A Missionary's Mission Trip To The United States – Part I

SpyingI‘ve just returned from a 38 day mission trip tot he United States.  I will be writing a series of posts regarding that trip and the myriad of experiences.  I was going to say “ecclesiastical experiences,” but in retrospect I do want to blur the lines between the “spiritual” and the “secular.”  Yes, you read that correctly.  I do want to blur those lines.

In one of my favorite movies, “The Hunt for Red October,” the captain encourages his crew to take confidence in their latest technological achievement of a submarine which runs silent and undetectable to the enemy.  The captain says:

“It reminds me of the heady days of Sputnik and Yuri Gagarin when the world trembled at the sound of our rockets. Now they will tremble again – at the sound of our silence.”

While I am from the United States and grew up there, there are certain cultural gaps that I experience from spending long amounts of time in a foreign mission field.  On this particular trip, I became keenly aware of noise.  Within cultures of faith or those who claim to have none, there is a common trend.  That trend is noise.  I’m talking about audible noise principally, but not strictly.

Thoughtful pauses are all but extinct where moments of awkward silence must be filled.  Everywhere there is noise.  From the moment I landed in the states until the moment I returned there was noise.  Everyone has plugs in their ears pumping sound inward.  Practically every house, every restaurant, hotel, car, and even stores were filled with sounds.  “In the abundance of words, there is foolishness.” (Proverbs 10:19)

I encountered so many on this trip.  Some I would consider spiritually advanced and others who are self-proclaimed as spiritually empty.  But in either case, after sweeping aside small talk, there’s a search for more.  There’s a yearning to interpret the signals of their own consciences.  People in general are waiting to hear something good.  They, in my experience, are waiting to hear the good news of the gospel.

Instead, because in many cases, they don’t know what they are waiting to hear, fill that void with noise.  A constant state of distraction is the best defense against transformational attention.  Additionally, and generally speaking, I think most people don’t want to listen to their own consciences, or to that ever-loving, gentle, and beckoning voice of God.  People who like to hear themselves talk are often shouting over the voice of their own consciences and convictions. 

All of this noise not only neutralizes that message during our waking hours, but in effect, voids the silence of our sleep as well.  “For in many dreams and in many words there is emptiness. Rather, fear God.” ( Ecclesiastes 5:7)  The abundance of noise during the day bleeds into our respites.  “”You will be ever hearing but never understanding; you will be ever seeing but never perceiving.”  (Acts 28:26)  When you begin to tremble at the sound of your own silence and attempt to alleviate that fear with noise, you’re self-medicating.  It’s not a solution, it’s simply an anemic substitution. 

 

 A few questions:

What other kinds of noise impede relationship with God and people?

What would you suggest are some good noise canceling devices?

If Jesus sheep hear His voice, then why are so many of them not? 

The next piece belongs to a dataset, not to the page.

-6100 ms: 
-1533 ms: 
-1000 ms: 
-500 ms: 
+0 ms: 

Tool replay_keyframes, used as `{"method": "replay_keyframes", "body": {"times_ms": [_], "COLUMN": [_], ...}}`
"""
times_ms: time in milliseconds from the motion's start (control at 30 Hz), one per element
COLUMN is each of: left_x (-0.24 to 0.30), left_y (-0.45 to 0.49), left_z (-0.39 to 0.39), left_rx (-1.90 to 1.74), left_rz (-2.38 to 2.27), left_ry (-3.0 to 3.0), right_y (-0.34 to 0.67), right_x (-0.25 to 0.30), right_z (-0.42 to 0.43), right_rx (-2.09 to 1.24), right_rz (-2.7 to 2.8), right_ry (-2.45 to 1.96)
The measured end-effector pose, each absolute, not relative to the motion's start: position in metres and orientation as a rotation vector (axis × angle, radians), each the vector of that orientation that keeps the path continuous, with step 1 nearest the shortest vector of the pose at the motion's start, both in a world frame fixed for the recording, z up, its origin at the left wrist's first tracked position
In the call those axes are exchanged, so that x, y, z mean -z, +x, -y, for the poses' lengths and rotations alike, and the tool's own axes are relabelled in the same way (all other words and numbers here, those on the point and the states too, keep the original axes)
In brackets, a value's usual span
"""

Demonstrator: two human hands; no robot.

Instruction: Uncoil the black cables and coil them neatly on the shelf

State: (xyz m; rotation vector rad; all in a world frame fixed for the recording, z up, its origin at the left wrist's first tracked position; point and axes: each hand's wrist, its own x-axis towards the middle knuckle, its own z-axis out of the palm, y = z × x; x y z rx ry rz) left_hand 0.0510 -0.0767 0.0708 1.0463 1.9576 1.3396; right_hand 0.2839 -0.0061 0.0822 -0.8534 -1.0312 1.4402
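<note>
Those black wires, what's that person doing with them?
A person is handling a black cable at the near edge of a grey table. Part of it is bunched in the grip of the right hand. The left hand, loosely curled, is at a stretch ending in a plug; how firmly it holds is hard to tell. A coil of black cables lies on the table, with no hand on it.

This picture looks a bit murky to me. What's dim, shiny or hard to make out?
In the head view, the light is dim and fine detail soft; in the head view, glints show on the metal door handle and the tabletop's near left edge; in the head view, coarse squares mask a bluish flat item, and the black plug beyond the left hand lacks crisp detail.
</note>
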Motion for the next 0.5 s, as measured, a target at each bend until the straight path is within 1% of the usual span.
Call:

0 thoughts on “A Missionary's Mission Trip To The United States – Part I

  1. Marshall says:

    we remind not to be anxious for silence.

  2. Tom Schultz says:

    Ignoring the underlying spiritual significance, you can buy noise-cancelling headphones. They have microphones that pick up the external sounds and send just the opposite phase to the speakers. Come to think of it, I wonder if there is a spiritual application for that?

  3. David Woods says:

    All I can do is +1 this one. I have good Christian relatives that can’t go to sleep without the TV on (secular TV), and must have constant noise around them. It baffles me, and I gotta say, it shows in their lives. I’m not trying to be judgmental here, but when something’s glaringly obvious, it’s obvious. I’ve actually taken steps in my life to make sure this isn’t the case just because of how much I see it in others.